Hello Sanjay Gautam, if you'd like to keep going with Geneious you may should consider asking your questions at the Geneious support forum:
https://support.geneious.com/forums
Here, also employees respond to your questions, but you should provide more info on your data set (genome size, how you've set up the alignment, which geneious version are you using,...). And if you'd like to do comparative genomics by aligning whole genomes I'd rather suggest the MAUVE aligner, which is also available as plugin.

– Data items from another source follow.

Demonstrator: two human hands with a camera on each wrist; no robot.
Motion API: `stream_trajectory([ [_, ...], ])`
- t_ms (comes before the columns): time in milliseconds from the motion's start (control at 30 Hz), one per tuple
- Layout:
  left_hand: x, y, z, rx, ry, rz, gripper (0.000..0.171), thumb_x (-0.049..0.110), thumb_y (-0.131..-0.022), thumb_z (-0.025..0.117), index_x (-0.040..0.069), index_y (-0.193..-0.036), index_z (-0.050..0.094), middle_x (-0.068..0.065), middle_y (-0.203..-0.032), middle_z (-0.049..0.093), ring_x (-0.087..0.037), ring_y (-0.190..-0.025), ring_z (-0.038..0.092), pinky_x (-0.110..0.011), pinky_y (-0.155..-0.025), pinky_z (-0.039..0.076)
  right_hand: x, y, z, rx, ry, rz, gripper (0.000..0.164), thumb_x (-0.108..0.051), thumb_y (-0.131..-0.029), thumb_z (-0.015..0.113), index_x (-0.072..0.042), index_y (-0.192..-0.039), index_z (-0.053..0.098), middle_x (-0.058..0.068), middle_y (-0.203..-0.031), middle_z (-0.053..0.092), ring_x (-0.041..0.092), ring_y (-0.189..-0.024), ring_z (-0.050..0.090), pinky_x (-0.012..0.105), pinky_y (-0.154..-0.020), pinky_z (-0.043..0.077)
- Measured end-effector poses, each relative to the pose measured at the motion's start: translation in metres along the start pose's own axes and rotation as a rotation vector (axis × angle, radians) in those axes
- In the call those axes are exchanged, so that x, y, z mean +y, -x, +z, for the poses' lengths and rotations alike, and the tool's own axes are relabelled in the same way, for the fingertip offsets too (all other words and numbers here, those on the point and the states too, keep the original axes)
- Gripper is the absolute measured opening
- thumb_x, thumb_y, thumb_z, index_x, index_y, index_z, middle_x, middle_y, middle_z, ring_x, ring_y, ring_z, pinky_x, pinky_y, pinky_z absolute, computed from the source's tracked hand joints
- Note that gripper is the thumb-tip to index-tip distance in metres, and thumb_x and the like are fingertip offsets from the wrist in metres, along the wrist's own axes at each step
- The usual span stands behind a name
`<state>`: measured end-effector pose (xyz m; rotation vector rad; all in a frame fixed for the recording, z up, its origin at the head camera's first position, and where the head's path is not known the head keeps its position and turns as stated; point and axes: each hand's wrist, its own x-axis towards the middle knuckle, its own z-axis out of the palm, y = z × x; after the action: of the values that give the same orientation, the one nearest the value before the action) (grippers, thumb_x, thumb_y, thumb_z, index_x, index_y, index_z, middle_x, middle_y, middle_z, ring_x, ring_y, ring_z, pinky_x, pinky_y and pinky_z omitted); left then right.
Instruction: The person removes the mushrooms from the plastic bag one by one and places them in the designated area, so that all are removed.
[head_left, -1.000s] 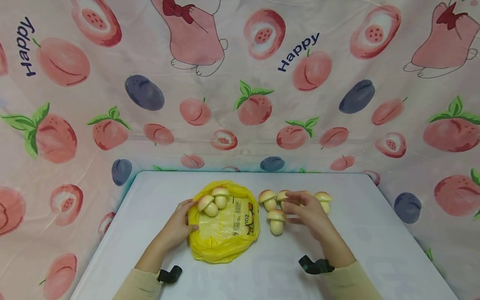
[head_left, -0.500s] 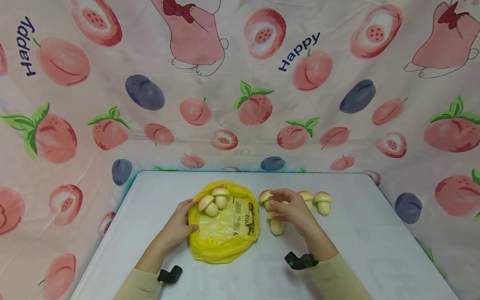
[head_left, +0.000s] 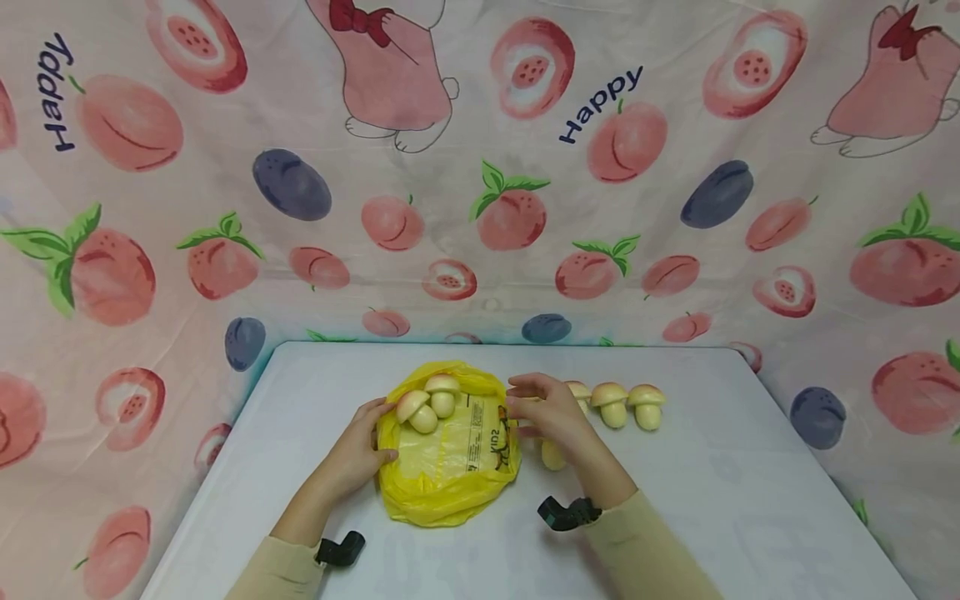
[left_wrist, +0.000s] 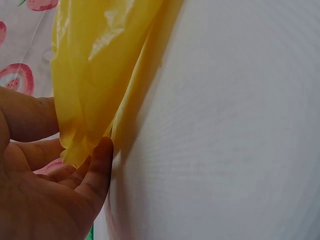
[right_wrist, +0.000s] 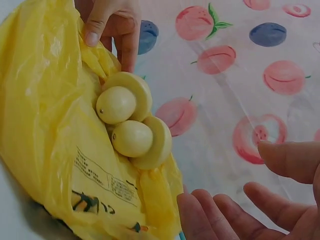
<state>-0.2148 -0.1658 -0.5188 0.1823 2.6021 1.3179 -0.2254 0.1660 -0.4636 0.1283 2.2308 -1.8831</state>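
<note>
A yellow plastic bag (head_left: 442, 500) lies with its mouth spread wide on the table, printed lettering on its inner face. Two toy mushrooms (head_left: 417, 412) with cream stems and red-tinged caps sit inside, near the far left of the bag. My left hand (head_left: 354, 447) pinches the bag's left rim, thumb inside and fingers outside; the right wrist view shows this too. At the opposite rim, my right hand (head_left: 558, 421) has its fingers spread and nothing between them, as the right wrist view shows. It partly covers a mushroom (head_left: 553, 455) on the table.
To the right of the bag, several more mushrooms (head_left: 610, 405) stand in a row, some hidden by the right hand. The white table (head_left: 750, 500) ends at a cloth backdrop (head_left: 491, 283) printed with fruit.
My right hand has moved left, from over the mushrooms to the bag's right rim, with nothing in it. The left hand and the bag have stayed in place.
</note>
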Motion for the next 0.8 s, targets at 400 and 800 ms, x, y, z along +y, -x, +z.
stream_trajectory([
  [400,-0.003,-0.002,-0.001,0.003,-0.01,-0.011,0.076,0.002,-0.098,0.072,0.006,-0.165,0.039,-0.012,-0.179,0.021,-0.042,-0.166,0.022,-0.062,-0.133,0.018,0.001,-0.018,0.025,-0.035,-0.034,0.026,0.05,-0.022,-0.101,0.075,-0.007,-0.147,0.062,0.016,-0.134,0.069,0.029,-0.107,0.076,0.05,-0.092,0.066],
  [800,-0.005,-0.002,-0.001,0.007,-0.011,0.007,0.076,0.002,-0.097,0.072,0.005,-0.165,0.04,-0.013,-0.178,0.023,-0.043,-0.166,0.022,-0.062,-0.133,0.018,0.005,-0.034,0.049,-0.035,-0.066,-0.022,0.042,-0.015,-0.105,0.07,-0.004,-0.145,0.062,0.018,-0.133,0.067,0.047,-0.119,0.071,0.055,-0.089,0.066],
])
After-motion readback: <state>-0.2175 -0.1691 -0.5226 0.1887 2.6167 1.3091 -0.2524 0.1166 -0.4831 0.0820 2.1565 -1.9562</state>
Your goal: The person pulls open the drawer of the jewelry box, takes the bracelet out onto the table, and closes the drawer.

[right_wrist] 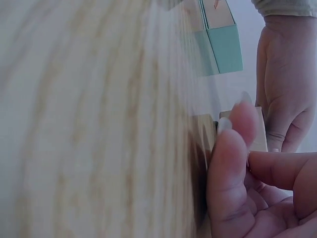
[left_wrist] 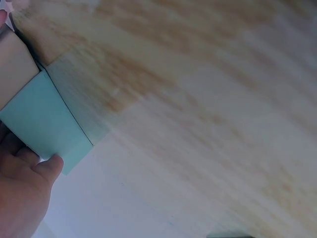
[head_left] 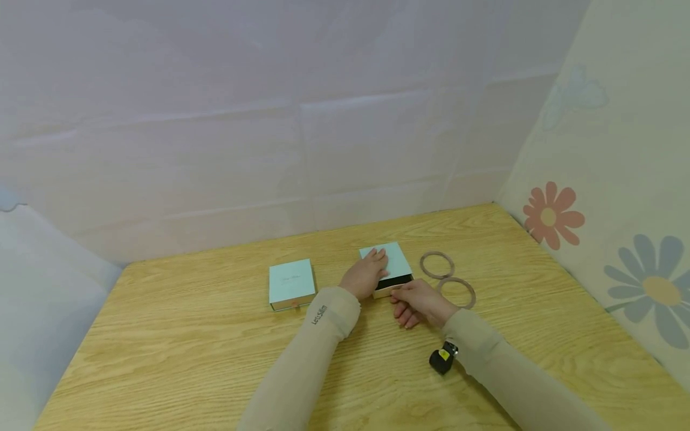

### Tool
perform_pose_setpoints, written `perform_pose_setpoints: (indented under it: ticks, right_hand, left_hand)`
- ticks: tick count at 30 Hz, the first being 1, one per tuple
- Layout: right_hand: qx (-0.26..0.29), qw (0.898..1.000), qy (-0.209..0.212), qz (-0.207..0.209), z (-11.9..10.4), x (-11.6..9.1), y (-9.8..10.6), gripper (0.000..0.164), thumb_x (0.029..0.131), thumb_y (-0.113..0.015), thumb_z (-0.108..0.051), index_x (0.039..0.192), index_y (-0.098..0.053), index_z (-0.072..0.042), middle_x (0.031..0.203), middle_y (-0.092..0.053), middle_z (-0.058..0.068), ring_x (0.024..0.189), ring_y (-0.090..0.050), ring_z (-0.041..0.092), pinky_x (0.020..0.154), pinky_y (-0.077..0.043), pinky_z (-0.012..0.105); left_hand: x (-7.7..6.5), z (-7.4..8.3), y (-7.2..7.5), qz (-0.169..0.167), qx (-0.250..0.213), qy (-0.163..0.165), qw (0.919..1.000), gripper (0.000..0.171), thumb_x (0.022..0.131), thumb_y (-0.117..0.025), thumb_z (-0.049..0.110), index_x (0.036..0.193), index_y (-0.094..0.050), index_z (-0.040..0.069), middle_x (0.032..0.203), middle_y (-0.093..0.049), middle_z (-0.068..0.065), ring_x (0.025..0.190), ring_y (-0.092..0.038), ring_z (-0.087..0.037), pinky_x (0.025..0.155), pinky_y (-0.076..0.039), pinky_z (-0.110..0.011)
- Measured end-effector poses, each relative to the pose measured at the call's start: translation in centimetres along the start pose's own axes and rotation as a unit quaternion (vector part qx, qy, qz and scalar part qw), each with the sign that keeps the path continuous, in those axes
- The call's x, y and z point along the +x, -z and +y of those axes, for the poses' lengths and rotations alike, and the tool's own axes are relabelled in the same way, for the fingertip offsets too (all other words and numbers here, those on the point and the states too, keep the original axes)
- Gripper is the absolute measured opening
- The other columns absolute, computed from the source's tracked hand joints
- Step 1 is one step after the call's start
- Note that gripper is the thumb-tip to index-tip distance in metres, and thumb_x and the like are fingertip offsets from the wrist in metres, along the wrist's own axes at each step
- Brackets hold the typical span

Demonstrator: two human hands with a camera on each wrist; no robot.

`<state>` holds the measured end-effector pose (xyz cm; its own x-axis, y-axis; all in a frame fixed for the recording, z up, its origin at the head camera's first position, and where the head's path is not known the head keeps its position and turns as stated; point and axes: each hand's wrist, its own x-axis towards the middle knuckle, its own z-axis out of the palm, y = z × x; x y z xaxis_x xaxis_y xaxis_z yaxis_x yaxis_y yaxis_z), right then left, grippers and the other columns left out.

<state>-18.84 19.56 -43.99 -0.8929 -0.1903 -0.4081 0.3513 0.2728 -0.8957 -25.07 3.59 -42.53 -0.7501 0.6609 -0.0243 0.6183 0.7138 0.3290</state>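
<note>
A pale teal drawer box [head_left: 400,262] lies on the wooden table, its cream drawer [left_wrist: 14,67] slid partly out toward me so that a dark interior shows. My left hand [head_left: 365,276] holds the outer sleeve from the left, fingers across the top and one fingertip bent over the edge. At the drawer's front, my right hand [head_left: 420,300] pinches with thumb and a finger; what lies between them is mostly hidden. Its other fingers curl below, close to the tabletop. In the right wrist view, the right fingers [right_wrist: 230,163] overlap the drawer front.
Another teal drawer box [head_left: 291,281], closed with a small orange tab, sits to the left. Right of the held box lie two flat mauve rings [head_left: 454,281], one nearer me. A black device [head_left: 443,358] hangs at my right wrist. A pale backdrop rises behind the table [head_left: 205,335].
</note>
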Motion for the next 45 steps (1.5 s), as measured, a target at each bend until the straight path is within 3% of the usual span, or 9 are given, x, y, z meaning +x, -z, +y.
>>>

I second Sascha's recommendation that you stick with Geneious. Their support is second to none in my experience - if you are having issues I would talk to them.
Geneious has become my primary tool for nucleotide alignment, curation and viewing. It handles large alignments very well. Their phylogenetic tools aren't bad either depending on what you're after (I find the Bayesian plug-in a bit inefficient when compared to the command line variant).